• _RECORDED INFORMATION_
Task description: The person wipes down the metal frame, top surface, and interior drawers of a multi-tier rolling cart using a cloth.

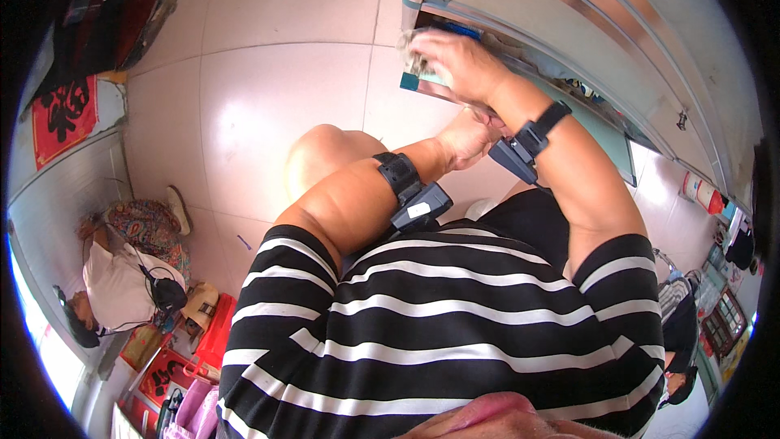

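My right hand (460, 61) is shut on a crumpled greyish cloth (415, 56), blurred by motion. It is at the corner of a metal-framed cabinet (609, 30) with teal corner pieces. Below my right forearm, my left hand (469, 139) is close to the cabinet's lower rail (436, 90). Its fingers are partly hidden, so I cannot tell whether they grip the rail. A pale green panel (600, 134) lies along the cabinet's low part, and a blue item (460, 30) shows inside. Both forearms wear black straps with small dark devices.
Pale floor tiles (286, 85) spread ahead and left. A seated person (131, 286) is at the left, beside a red bag (216, 329). Another person (676, 329) is at the far right. A red-and-white container (702, 192) stands near the cabinet's right end. A dark piece of furniture (116, 12) is upper left.
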Demonstrator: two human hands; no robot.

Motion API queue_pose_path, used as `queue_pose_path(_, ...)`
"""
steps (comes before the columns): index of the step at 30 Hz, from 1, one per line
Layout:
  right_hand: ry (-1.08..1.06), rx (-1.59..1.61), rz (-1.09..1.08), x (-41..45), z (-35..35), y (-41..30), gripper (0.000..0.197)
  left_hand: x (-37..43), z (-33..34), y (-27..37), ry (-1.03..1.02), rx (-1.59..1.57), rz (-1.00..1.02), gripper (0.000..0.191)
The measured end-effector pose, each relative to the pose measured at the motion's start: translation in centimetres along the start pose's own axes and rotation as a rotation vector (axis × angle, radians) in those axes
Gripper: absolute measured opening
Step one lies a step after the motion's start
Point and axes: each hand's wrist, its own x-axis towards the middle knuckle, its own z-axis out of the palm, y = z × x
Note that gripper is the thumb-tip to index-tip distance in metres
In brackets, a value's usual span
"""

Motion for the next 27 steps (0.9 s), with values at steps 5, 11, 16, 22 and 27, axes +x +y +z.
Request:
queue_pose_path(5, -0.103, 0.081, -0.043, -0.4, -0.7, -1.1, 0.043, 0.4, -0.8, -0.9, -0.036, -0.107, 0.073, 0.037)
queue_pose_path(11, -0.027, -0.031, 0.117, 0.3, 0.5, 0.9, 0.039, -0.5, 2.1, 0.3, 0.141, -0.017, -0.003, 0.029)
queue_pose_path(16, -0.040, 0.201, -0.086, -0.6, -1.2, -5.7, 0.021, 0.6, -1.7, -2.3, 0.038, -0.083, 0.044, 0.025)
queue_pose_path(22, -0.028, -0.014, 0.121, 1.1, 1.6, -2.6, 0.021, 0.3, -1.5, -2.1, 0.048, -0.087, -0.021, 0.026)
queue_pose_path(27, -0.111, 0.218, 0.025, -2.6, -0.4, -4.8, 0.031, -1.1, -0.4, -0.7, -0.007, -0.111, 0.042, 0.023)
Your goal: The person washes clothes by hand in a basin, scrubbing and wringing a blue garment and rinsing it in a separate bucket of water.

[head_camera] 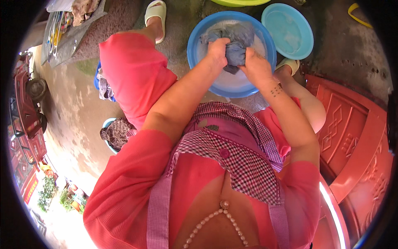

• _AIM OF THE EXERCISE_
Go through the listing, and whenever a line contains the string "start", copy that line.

• _EXERCISE OUTPUT_
The measured end-effector pose, each relative to the pose measured at the motion's start: translation in centimetres along the start pose's own axes and rotation as a rotation vector (axis × angle, radians) in those axes
Step one lies a step after the motion's start

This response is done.